The lines below that include the word "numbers" are to be reported.

(Saved entries)
━━━

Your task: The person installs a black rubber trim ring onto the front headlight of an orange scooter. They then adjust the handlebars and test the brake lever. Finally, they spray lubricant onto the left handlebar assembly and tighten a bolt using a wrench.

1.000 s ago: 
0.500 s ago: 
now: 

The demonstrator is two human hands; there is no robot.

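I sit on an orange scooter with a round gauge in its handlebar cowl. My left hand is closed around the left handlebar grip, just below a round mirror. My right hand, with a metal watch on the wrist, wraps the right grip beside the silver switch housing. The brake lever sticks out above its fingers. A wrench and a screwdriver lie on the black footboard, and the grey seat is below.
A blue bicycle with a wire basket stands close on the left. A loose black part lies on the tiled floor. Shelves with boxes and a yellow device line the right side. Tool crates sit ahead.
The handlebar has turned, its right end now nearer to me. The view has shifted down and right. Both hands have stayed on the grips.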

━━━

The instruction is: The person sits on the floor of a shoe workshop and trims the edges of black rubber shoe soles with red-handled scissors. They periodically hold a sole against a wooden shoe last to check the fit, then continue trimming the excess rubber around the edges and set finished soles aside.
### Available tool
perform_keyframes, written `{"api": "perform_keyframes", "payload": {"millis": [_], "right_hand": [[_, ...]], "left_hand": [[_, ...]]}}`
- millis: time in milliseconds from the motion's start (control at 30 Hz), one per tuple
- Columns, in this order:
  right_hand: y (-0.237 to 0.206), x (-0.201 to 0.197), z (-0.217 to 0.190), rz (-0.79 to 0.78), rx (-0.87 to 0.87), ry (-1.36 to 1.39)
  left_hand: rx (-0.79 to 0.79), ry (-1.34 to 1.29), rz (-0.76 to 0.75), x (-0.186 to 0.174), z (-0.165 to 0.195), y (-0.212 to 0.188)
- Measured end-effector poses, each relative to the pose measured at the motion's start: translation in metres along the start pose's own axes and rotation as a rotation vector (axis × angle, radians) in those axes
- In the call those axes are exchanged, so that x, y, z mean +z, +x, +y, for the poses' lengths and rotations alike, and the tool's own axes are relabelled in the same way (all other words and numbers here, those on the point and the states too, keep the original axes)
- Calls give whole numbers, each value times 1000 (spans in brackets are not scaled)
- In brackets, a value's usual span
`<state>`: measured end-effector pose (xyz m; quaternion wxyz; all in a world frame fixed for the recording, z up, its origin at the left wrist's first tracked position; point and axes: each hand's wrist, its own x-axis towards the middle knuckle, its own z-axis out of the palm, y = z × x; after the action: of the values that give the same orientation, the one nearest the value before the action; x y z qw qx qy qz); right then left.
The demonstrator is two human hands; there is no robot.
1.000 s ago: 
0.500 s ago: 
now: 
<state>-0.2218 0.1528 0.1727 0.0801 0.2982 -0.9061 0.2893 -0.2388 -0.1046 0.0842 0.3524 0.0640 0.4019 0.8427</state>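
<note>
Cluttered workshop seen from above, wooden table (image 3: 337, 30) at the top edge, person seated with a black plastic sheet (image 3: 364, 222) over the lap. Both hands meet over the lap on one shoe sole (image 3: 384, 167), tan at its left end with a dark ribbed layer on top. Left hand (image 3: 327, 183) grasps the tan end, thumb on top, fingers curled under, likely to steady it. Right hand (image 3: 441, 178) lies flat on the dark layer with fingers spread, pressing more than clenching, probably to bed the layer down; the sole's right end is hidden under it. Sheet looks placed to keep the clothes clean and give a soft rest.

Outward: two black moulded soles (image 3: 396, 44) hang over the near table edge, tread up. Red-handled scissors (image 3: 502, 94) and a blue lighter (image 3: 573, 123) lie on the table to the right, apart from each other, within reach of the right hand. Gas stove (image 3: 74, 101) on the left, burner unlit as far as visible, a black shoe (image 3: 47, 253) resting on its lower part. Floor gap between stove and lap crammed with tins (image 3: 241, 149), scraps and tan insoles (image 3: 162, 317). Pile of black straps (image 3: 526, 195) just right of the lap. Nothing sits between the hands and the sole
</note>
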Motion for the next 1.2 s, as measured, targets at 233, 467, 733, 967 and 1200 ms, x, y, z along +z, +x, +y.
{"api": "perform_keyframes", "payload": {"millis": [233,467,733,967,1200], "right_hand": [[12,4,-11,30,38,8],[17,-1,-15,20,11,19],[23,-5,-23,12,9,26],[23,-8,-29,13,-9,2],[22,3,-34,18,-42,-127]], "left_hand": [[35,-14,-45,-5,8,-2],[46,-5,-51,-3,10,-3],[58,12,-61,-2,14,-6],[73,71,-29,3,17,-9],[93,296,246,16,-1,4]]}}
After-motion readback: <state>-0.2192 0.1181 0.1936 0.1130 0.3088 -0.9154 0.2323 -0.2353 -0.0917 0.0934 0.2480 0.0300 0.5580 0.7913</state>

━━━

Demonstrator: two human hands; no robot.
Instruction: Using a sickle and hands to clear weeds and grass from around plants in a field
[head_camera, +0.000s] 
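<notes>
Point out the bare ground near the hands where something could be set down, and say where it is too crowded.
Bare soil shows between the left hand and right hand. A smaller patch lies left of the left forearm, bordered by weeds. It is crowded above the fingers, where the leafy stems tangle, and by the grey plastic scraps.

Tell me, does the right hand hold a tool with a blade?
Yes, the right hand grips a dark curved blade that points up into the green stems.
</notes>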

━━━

» Problem solution:
- In the call those axes are exchanged, so that x, y, z mean +z, +x, +y, for the poses' lengths and rotations alike, and the tool's own axes are relabelled in the same way (all other words and numbers here, those on the point and the states too, keep the original axes)
- Calls give whole numbers, each value times 1000 (spans in brackets are not scaled)

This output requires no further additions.